Power, Temperature, and Overclocking
This board is actually one of the early versions of this particular product. It is pretty common knowledge that AMD and TSMC have improved the production of these chips, and the latest chips run slightly cooler, pull less power, and overclock better. This is just basic progress on a brand new chip that is being mass produced with an eye towards yields and bins. As such an early board, we would expect these numbers to be improved upon by the very latest cards off the line. Still, do not expect miracles with newer boards vs. what I have here. End users should have much the same experience with one or the other, it is only when truly flogging these and testing under lab conditions do differences come to light.
In terms of idle power draw, they are all pretty even. AMD has done a nice job up and down their line to get idle power down to the bare minimum. The older GTX 580 is a bit higher than the rest, but still not bad.

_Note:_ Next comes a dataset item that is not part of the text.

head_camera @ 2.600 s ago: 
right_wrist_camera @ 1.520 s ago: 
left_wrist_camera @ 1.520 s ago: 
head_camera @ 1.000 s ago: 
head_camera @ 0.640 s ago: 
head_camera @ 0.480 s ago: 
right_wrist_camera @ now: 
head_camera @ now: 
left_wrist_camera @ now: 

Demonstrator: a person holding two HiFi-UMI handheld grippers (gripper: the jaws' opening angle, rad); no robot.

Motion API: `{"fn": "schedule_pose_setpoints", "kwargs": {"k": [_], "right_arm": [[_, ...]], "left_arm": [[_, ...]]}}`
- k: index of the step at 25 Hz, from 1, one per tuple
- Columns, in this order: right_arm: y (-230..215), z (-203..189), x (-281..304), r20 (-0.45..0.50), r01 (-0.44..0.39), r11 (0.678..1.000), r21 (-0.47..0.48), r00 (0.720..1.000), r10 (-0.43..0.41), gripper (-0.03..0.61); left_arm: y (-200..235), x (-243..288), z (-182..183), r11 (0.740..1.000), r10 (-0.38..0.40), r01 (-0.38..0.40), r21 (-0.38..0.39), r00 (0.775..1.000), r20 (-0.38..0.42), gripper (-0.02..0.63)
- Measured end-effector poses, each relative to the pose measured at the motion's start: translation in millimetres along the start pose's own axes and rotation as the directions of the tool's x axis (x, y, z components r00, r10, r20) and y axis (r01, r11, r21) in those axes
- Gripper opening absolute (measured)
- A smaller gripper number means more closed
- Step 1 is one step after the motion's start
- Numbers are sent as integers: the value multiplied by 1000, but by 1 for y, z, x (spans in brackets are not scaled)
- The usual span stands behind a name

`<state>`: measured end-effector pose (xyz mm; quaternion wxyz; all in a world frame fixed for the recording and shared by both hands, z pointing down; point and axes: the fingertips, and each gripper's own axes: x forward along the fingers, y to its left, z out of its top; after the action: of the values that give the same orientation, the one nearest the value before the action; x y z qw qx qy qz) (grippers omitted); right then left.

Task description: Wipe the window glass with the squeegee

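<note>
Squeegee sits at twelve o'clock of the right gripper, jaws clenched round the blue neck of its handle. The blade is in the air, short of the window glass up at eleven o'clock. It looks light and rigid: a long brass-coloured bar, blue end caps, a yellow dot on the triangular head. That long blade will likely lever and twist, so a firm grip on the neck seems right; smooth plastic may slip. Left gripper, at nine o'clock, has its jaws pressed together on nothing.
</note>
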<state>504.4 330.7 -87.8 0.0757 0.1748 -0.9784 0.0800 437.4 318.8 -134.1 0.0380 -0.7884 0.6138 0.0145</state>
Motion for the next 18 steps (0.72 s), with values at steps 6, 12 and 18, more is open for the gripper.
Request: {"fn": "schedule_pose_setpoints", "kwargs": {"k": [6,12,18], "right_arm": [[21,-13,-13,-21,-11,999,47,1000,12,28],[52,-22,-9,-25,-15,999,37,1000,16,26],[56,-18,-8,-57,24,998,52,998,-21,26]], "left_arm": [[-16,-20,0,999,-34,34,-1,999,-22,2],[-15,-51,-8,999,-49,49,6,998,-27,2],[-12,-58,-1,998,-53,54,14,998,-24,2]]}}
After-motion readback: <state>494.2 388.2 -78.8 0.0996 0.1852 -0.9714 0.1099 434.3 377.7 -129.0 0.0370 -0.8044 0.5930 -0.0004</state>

Once things heat up we see some interesting differences. The R7950 is not that much higher than the overclocked R7870 from XFX. The GTX 580 again leads the pack with the highest peak wattage.
In terms of temperatures all of the cards in this review have very stout coolers. We can certainly expect some low temps.
At idle they are all sitting in the 30s. The HD 7950 is a bit higher than the others at 37C, but it is not bad. At load things do change up a bit. The MSI HD 7950 stayed nice and cool at 55C even at full load. I was honestly quite surprised by its performance. The other cards all hit between 65C and 77C, which is well below the 95C that we see many reference designs run at.
Overclocking was interesting with this particular card. At no point did it ever get hot enough to make the fans go much faster than 49%. I raised the voltage slightly to 1.15v, essentially a 50 mv increase. I could have gotten a bit more aggressive and gone to 1.2v, but I did not in this case. I was able to get the core up to 1100 MHz, which is a good 220 MHz increase from the stock 880 MHz speed. This resulted in a very nice jump in overall performance. I was able to increase the memory to 1550 MHz (6200 MHz effective) which gives around 297.6 GB/sec of memory bandwidth.
I believe that by going to 1.2v with the core GPU voltage, 1150 or 1175 is very probable. Get ready for some extra heat though, and while the Twin Frozr III is a very good unit, it will have to spool up to handle that extra heat. So expect some noise from what had been a near silent unit.